Assignment: Retype, exactly as they stand, the lines from the start of the data to the line that contains "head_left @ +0", both ends included. Leave the pictures out.

Stored items:
____
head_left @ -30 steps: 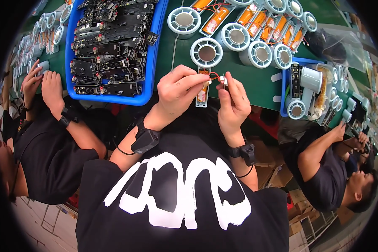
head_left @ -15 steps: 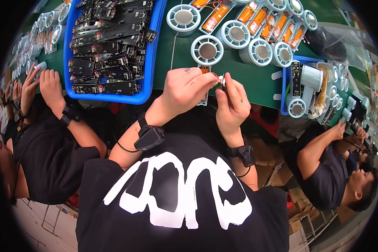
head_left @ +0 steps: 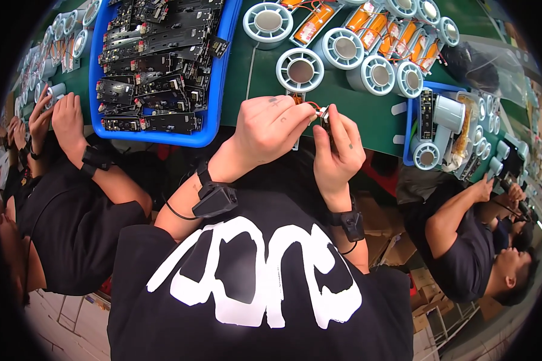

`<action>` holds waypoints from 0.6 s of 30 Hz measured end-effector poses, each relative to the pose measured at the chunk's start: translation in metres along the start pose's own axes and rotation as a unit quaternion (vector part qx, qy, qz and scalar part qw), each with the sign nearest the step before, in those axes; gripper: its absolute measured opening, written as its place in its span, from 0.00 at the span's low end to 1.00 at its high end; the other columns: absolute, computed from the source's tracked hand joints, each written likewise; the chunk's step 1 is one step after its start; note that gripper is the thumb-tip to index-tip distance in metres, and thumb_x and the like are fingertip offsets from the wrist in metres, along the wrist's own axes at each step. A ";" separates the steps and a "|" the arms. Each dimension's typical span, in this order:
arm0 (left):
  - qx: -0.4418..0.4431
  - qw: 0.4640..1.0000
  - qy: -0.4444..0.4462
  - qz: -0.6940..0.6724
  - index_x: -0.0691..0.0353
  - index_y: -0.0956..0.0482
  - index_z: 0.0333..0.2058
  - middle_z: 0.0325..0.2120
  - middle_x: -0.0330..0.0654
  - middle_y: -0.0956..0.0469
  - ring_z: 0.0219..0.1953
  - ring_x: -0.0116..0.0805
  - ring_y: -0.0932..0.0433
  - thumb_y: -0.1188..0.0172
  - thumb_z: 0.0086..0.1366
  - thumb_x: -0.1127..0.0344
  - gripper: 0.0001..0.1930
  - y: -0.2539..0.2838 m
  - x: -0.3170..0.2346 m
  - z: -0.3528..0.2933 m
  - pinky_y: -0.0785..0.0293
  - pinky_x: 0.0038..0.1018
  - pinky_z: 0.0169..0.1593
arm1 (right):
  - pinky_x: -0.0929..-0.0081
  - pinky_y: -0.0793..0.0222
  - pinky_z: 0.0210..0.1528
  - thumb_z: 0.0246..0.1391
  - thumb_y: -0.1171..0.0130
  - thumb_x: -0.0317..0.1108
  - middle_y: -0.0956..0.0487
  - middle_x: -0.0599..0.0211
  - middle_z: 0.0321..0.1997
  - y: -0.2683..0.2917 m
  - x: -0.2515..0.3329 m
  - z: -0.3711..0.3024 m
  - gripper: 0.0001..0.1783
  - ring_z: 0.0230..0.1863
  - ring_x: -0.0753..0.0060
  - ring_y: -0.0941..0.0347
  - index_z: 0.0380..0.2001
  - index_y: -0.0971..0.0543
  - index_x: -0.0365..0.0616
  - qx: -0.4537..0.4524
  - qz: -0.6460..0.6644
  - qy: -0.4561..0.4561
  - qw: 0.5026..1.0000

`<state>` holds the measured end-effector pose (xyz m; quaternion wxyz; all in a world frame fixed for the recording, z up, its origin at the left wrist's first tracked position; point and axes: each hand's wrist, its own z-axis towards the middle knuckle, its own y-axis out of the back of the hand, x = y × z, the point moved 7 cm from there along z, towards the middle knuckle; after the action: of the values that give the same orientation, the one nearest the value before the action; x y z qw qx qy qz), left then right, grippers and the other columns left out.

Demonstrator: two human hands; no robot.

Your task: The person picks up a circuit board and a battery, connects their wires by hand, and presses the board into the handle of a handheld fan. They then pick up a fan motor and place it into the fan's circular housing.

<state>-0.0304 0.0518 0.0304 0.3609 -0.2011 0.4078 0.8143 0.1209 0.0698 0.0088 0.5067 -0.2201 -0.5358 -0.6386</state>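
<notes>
My left hand [head_left: 270, 131] is closed in a pinch on the red-wired plug [head_left: 317, 110]. Its fingertips meet my right hand [head_left: 339, 147], which grips a small dark circuit board [head_left: 326, 121] upright between thumb and fingers. A white socket shows at the board's top end, beside the plug; whether the two are joined is hidden by my fingers. Just beyond my hands lies a light-blue device housing [head_left: 300, 70] with a round, vented head and a grey disc in its middle. Its handle, with an orange part inside, runs back beneath my left hand and is mostly covered.
A blue tray [head_left: 215, 114] heaped with black circuit boards stands to the left. Several light-blue housings with orange batteries [head_left: 314, 25] crowd the far side of the green table [head_left: 367, 123]. A blue bin [head_left: 409, 135] sits at right. Co-workers sit on both sides.
My right hand has shifted slightly right, and more of the circuit board now shows between its fingers. My left hand keeps its pinch. The view has moved a little.
</notes>
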 end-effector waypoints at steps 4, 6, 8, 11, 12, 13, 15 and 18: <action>0.011 0.999 -0.028 0.033 0.62 0.19 0.35 0.21 0.35 0.27 0.21 0.32 0.24 0.29 0.54 0.73 0.11 0.001 -0.003 -0.003 0.30 0.26 0.23 | 0.73 0.23 0.44 0.50 0.30 0.19 0.18 0.57 0.46 -0.001 -0.003 -0.002 0.25 0.42 0.66 0.20 0.54 0.18 0.37 0.000 0.018 -0.010 1.000; 0.003 0.999 -0.040 0.026 0.64 0.19 0.37 0.20 0.36 0.27 0.19 0.32 0.26 0.29 0.53 0.75 0.12 0.001 -0.003 -0.005 0.31 0.26 0.22 | 0.73 0.23 0.44 0.50 0.30 0.18 0.18 0.56 0.46 -0.002 -0.006 -0.004 0.25 0.42 0.66 0.20 0.54 0.18 0.36 -0.002 0.041 -0.022 0.999; -0.014 0.998 -0.065 0.010 0.66 0.18 0.39 0.19 0.36 0.29 0.17 0.31 0.30 0.29 0.51 0.79 0.15 0.002 -0.004 -0.007 0.34 0.26 0.21 | 0.73 0.23 0.44 0.50 0.31 0.17 0.18 0.56 0.46 -0.003 -0.011 -0.007 0.25 0.42 0.66 0.20 0.54 0.18 0.36 -0.007 0.085 -0.046 0.995; -0.009 0.997 -0.081 0.013 0.67 0.18 0.39 0.19 0.36 0.29 0.17 0.31 0.31 0.30 0.51 0.78 0.15 0.004 -0.005 -0.008 0.34 0.26 0.21 | 0.72 0.23 0.44 0.50 0.31 0.17 0.18 0.55 0.47 -0.005 -0.014 -0.009 0.25 0.43 0.65 0.19 0.54 0.18 0.36 -0.008 0.102 -0.058 0.993; -0.006 0.996 -0.090 0.014 0.67 0.18 0.39 0.19 0.36 0.30 0.17 0.31 0.31 0.30 0.51 0.78 0.15 0.004 -0.005 -0.008 0.34 0.26 0.21 | 0.72 0.22 0.44 0.49 0.31 0.16 0.18 0.55 0.47 -0.005 -0.015 -0.010 0.25 0.43 0.65 0.19 0.54 0.18 0.36 -0.008 0.110 -0.064 0.992; -0.006 0.996 -0.090 0.015 0.67 0.18 0.39 0.19 0.36 0.30 0.17 0.31 0.31 0.30 0.51 0.78 0.15 0.004 -0.004 -0.008 0.34 0.26 0.21 | 0.72 0.22 0.44 0.49 0.31 0.16 0.18 0.55 0.47 -0.005 -0.015 -0.009 0.25 0.43 0.65 0.19 0.54 0.18 0.36 -0.008 0.110 -0.063 0.992; -0.006 0.995 -0.094 0.017 0.67 0.18 0.40 0.18 0.36 0.30 0.17 0.30 0.31 0.30 0.51 0.78 0.15 0.003 -0.004 -0.008 0.34 0.26 0.21 | 0.73 0.23 0.44 0.49 0.31 0.16 0.18 0.55 0.47 -0.005 -0.013 -0.007 0.25 0.42 0.65 0.19 0.54 0.18 0.36 0.000 0.091 -0.065 0.994; -0.008 0.995 -0.094 0.016 0.67 0.18 0.41 0.18 0.36 0.30 0.17 0.30 0.31 0.30 0.51 0.78 0.16 0.002 -0.001 -0.009 0.34 0.27 0.21 | 0.73 0.23 0.44 0.50 0.31 0.17 0.17 0.55 0.46 -0.004 -0.007 -0.003 0.25 0.42 0.64 0.19 0.54 0.18 0.36 0.014 0.058 -0.056 0.997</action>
<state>-0.0308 0.0433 0.0264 0.3831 -0.1206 0.3687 0.8383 0.1207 0.0697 0.0005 0.5148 -0.2794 -0.5586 -0.5873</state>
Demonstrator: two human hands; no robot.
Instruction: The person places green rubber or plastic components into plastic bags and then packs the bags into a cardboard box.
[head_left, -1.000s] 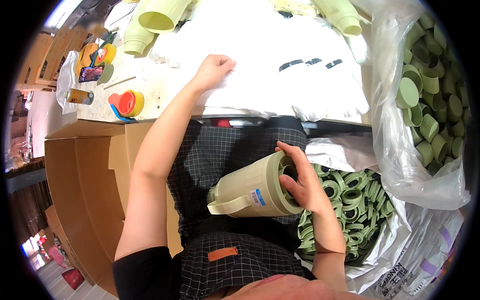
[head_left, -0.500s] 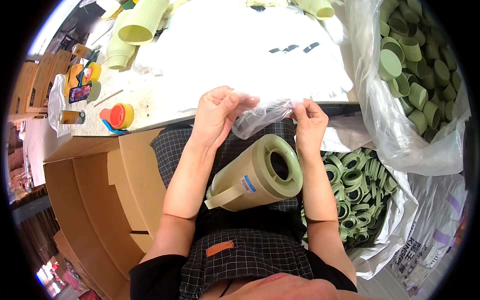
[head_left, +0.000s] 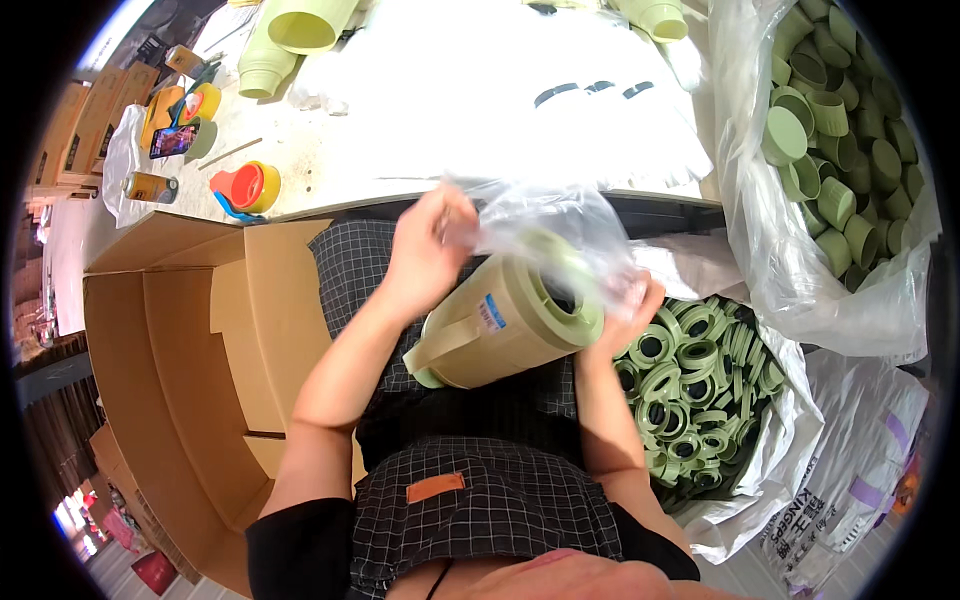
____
Solution to the exercise:
head_left @ -30 steps: 
head_left @ -15 steps: 
head_left @ +0 steps: 

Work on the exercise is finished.